Jumping the Shark

You’d have to visit my other blog to know it, but I’m an electric vehicle enthusiast, having driven an EV since 2016. This post is not about alleged cognitive decline in Donald Trump. Trump was a birther in 2011, and you can’t decline much lower than that. What Trump said in Los Vegas to a crowd seriously in danger of heat prostration started:

So we have a country that’s in trouble. We’re going to end the mandate on electric one day.

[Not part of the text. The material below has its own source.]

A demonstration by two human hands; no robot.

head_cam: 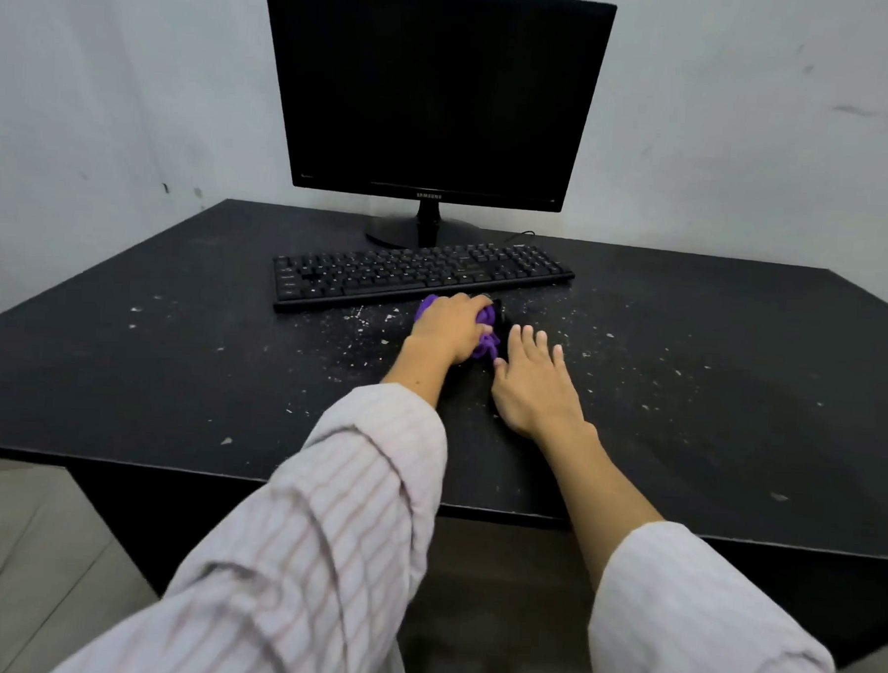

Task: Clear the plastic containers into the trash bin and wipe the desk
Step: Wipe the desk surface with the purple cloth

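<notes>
A big flat black surface (121, 371) fills the room in front of the person, with little white crumbs and specks scattered over its middle. At the back stands a black flat computer screen (434, 88), turned off. In front of it lies a long black keyboard (419, 276). Just below the keyboard, the left hand (450, 329) is curled tight around a scrunched purple cloth (486, 333), pressing it down on the surface. Right beside it, the right hand (535, 379) lies flat with fingers spread, holding nothing, resting on something dark that I cannot make out. Both arms wear pale striped sleeves (319, 510).
</notes>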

And he went on to elaborate with a fanciful short ramble about an imaginary trip in an electric boat ending in disaster and the existential dilemma of whether it’s better to be electrocuted by a boat or eaten by a shark. My response is more about the policy implications of what Trump said than about cognitive decline. Either way, Trump is clueless, saying essentially that:

  • Electric boats don’t go very far.
  • If the battery dies, the boat sinks because they are very heavy.
  • If you stand on a sinking electric boat you will be electrocuted.

I like the road trip videos of Norwegian YouTuber Bjørn Nyland, that include his electric car being carried on electric ferry boats.

The battery is rather heavy in order to power a boat that carries 120 cars plus 360 passengers.

Ferries go slowly, but not so much the Voltari 260 electric speedboat, with a top speed of 60 mph and the ability to pace a swimmer for 14 hours on a charge.

Manufacturer product photo

Of course the electrocution idea is nonsense. The US Navy has submarines that run on batteries.

The risk to America is a president who thinks he knows something, when he is abysmally ignorant. If Trump prefers electrocution to being eaten by a shark, I won’t attempt to stand in his way.